Lord of the Deep
Page 6
Niki barely managed to muffle a shriek of surprise, and he couldn’t help grinning. If Niki was surprised by this…well, she hadn’t seen anything yet.
Niki knew he was gloating, damn the man. But hell, she’d just seen two people appear out of thin air! Though she was no stranger to the paranormal herself, she was by no means used to seeing other people perform such feats right before her eyes as if they were as commonplace as a sneeze.
“Niki, this is Grimm and Emily. They will go in your place to find your daughter and bring her back safely.”
Emily, a small woman with striking black hair and a peaches and cream complexion, visibly started. “You have a daughter?” she asked.
“Why are you all so damn surprised at the mention of a daughter?” Niki exploded, feeling more and more like an oddity in their midst. Who were these people anyway? Better yet, what were they? “Yes, I have a daughter. She’s waiting on me at the airport right now and if I don’t show up soon she’ll think I’m dead in that crash—”
“We will find her,” the tall man in the black cloak—Grimm—told her calmly.
“Do you maybe have a picture of her on you?” Emily asked, moving closer.
It was only when the woman stopped about three feet in front of her that Niki noticed the color of her eyes. Or the lack of color…Emily’s eyes were completely black! With some effort, Niki answered the woman’s question.
“I’m afraid I didn’t remember a purse.”
“There is no need for sarcasm.” Emily smiled a little as she said it.
“We’ve no need of a picture either.” Grimm came towards her too, but he did not stop as Emily had. He reached out and took Niki’s head in his hands, gently enough, but when she tried to pull away—his touch and his presence were too overwhelming, too intimidating—he held her still. “Let me see her,” he whispered for her ears alone and she stilled, entranced.
There was such power in that voice…she had to obey him. The feel of the cool skin of his hands against her temples made her shudder, but not entirely from fear. He was too much, this Grimm. Too much of everything. Power, might, sensuality, danger, and cold-blooded calculation, he was all of that and more.

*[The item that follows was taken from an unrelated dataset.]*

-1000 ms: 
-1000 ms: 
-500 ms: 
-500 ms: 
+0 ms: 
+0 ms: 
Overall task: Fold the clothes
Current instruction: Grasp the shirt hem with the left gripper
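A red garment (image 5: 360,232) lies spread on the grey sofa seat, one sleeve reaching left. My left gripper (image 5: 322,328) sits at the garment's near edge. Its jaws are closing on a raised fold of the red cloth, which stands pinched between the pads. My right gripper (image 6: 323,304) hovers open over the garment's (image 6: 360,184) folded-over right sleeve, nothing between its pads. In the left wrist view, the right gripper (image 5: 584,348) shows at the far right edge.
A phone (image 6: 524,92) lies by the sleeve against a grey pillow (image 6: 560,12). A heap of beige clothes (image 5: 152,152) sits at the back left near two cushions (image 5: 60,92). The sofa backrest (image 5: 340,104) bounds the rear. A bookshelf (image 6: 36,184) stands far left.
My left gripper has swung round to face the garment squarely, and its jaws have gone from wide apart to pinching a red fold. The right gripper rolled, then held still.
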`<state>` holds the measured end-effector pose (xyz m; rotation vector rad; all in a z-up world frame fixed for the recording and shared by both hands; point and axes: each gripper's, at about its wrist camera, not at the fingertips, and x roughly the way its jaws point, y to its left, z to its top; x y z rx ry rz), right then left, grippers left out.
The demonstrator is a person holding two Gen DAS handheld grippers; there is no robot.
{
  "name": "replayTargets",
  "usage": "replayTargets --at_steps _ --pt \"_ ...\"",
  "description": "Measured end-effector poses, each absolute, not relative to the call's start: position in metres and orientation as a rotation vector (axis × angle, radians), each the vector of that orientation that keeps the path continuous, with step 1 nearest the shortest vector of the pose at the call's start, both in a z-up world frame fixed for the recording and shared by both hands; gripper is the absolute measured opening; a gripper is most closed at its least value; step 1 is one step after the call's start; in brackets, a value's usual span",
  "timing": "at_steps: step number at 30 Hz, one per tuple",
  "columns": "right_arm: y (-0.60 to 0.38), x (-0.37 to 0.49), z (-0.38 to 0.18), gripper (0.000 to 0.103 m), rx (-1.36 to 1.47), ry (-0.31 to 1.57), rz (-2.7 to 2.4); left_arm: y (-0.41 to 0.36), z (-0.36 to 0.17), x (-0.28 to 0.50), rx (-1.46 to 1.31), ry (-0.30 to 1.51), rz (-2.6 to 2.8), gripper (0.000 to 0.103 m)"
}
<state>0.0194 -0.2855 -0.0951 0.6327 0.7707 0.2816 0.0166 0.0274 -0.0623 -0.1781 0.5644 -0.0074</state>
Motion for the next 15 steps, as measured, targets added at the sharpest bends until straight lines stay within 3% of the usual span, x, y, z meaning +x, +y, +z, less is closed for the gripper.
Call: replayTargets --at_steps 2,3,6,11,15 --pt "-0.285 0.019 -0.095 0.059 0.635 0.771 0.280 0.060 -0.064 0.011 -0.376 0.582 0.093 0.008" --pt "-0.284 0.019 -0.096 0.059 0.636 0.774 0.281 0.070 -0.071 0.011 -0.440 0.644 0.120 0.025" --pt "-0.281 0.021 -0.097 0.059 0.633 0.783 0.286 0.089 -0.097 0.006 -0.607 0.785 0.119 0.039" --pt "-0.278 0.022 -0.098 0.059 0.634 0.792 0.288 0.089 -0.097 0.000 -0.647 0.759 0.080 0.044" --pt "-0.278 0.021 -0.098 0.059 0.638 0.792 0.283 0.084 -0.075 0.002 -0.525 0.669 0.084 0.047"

A second and it was over, but in her mind his touch had lasted an eternity. Her head ached for a moment, that old familiar pain from too much psychic exertion, and then eased.
“A young one, no longer a child but not yet a woman,” Grimm murmured. “We will find her.”
“Let Emily approach her,” Tryton warned. “You might frighten her away.”
Emily grinned. “No shit.”
And with that, the two disappeared without a trace.
It took a good minute to recover, but she managed, despite Tryton’s heavy stare. “What the hell just happened here?” Niki demanded.
“They are my Travelers. My couriers, if you will, at least in this case. They will find your Jada for you.”
“But how will they know where to look? How will they find her?”
Tryton smiled, revealing a dazzling set of perfect, white teeth. Her gut clenched tightly and her heart raced. God, he was gorgeous.
“Grimm learned all he needed from you. Don’t worry, Jada will be found and kept safe from harm.”
“What is happening here?” She felt a wave of worry and panic. “Who are you people and what do you want with me?” She put her hands to her head, exactly where Grimm had put his before, as if she could squeeze the answers out herself. “I didn’t do anything to deserve this. I just wanted to help people—I just wanted to help her, and what do I get for it? Powers I can’t understand and nightmares that will last me the rest of my life. Damn it, it’s all her fault!”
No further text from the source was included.